Government urged to block Coseley temporary travellers' site after plans backed
Campaigners have lost their fight to stop a 40-pitch travellers' site being built near their homes – but have been thrown a lifeline by an MP who has asked the Government to call in the decision.
In a close 5 to 4 vote, Dudley Council's planning committee approved a three-year travellers' site near Budden Road in Coseley at a meeting last night.
The proposal had sparked a 1,000-name petition and a barrage of complaints on the authority's website.
Now Pat McFadden, whose Wolverhampton South East constituency includes Coseley, has written to the Secretary of State for Housing, Communities and Local Government to request that the council's decision is revisited.
Protester Tony Sheldon, of the 500-strong Coseley Focus Group, said: "We're all completely gutted because of the effort we've put into this campaign.

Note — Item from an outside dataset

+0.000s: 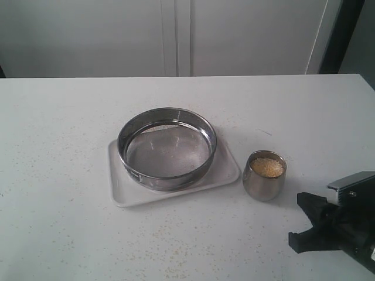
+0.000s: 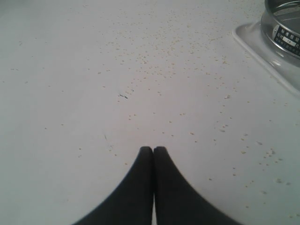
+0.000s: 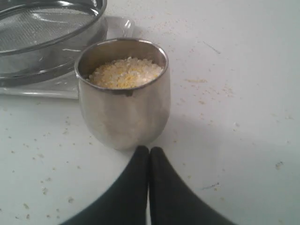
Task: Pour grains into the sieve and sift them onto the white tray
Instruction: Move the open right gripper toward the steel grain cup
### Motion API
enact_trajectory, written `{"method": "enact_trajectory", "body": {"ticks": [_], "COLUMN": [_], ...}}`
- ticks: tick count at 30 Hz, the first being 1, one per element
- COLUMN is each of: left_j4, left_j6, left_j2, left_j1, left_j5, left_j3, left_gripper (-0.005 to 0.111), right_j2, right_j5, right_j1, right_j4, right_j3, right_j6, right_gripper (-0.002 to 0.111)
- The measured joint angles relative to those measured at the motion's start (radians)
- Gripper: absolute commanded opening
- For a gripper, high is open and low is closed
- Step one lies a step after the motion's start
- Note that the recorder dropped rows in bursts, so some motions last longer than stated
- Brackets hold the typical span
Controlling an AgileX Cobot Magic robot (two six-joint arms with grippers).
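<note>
Sieve (image 1: 167, 149) on white tray (image 1: 225, 170); steel cup (image 1: 263, 187) w/ grains (image 1: 267, 167) beside

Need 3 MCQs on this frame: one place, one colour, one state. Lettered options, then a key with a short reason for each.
1. Where is the sieve?
A flat on the bare table
B flat on the white tray
C tipped on its edge

2. What colour are the grains in the steel cup?
A golden-yellow mixed with pale beige
B dark brown
C green

3. How is the right gripper?
A wide open
B shut on the cup
C shut, holding nothing

Key:
1 B: the tray's rim shows all around the sieve's base.
2 A: the right wrist view shows yellow and whitish bits heaped in the cup.
3 C: the jaws touch each other just short of the cup, with nothing between them.
</note>
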State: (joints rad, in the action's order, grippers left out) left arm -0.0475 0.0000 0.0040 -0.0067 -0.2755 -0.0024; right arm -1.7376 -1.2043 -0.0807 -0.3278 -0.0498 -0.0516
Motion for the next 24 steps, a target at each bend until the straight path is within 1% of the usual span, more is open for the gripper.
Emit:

"But this decision was made by a Conservative-heavy committee and at least, with the Secretary of State, we stand a fairer chance of being listened to."
Coseley councillor Sue Ridney said: "I'm disappointed obviously but it's not over till it's over."
Opponents of the scheme cited contamination of the ground, which they claimed was the council's own reason for refusing previous applications by sports clubs who wanted to set up bases there.
Councillor Ridney said: "The last application was in 2011 and no work has been done since then, so the contamination still exists.
"Whatever you think of travellers, it's wrong to put them on there."
The council argued that clearing travellers off unauthorised sites costs around £150,000 a year.
The cost of setting up a temporary dedicated site is estimated at £280,000, so would save taxpayers' money in the long term.
They added that although clubs had applied for planning permission for the site, the bids were not officially recorded because they were incomplete.
Principal planning officer Peter Reed said that no concerns had been raised over the site by the authority's contaminated land team.
Issue was also taken over the planning conditions, which include that no caravan should be nearer than 45 metres to any residential properties.
Mr Sheldon said: "Those measurements are not to the garden boundary but to the window of the nearest property. It will be only be 31m to the garden boundary.
"One councillor was up in arms a few weeks ago over a traveller incursion on Buffery Park that was 100m to the nearest homes.
"This is less than half that distance. Why is that unacceptable but this one not?"
Mr Reed said the separation distances were larger than a similar site in Sandwell which had seen a 75 per cent reduction in illegal encampments since it was opened.
The planning committee made their decision after a deferment to visit the site. The meeting heard that any contamination would be revealed during the building process and remedial work could be taken at that stage.
Some committee members said it would make better financial sense to abandon the scheme and find a permanent site.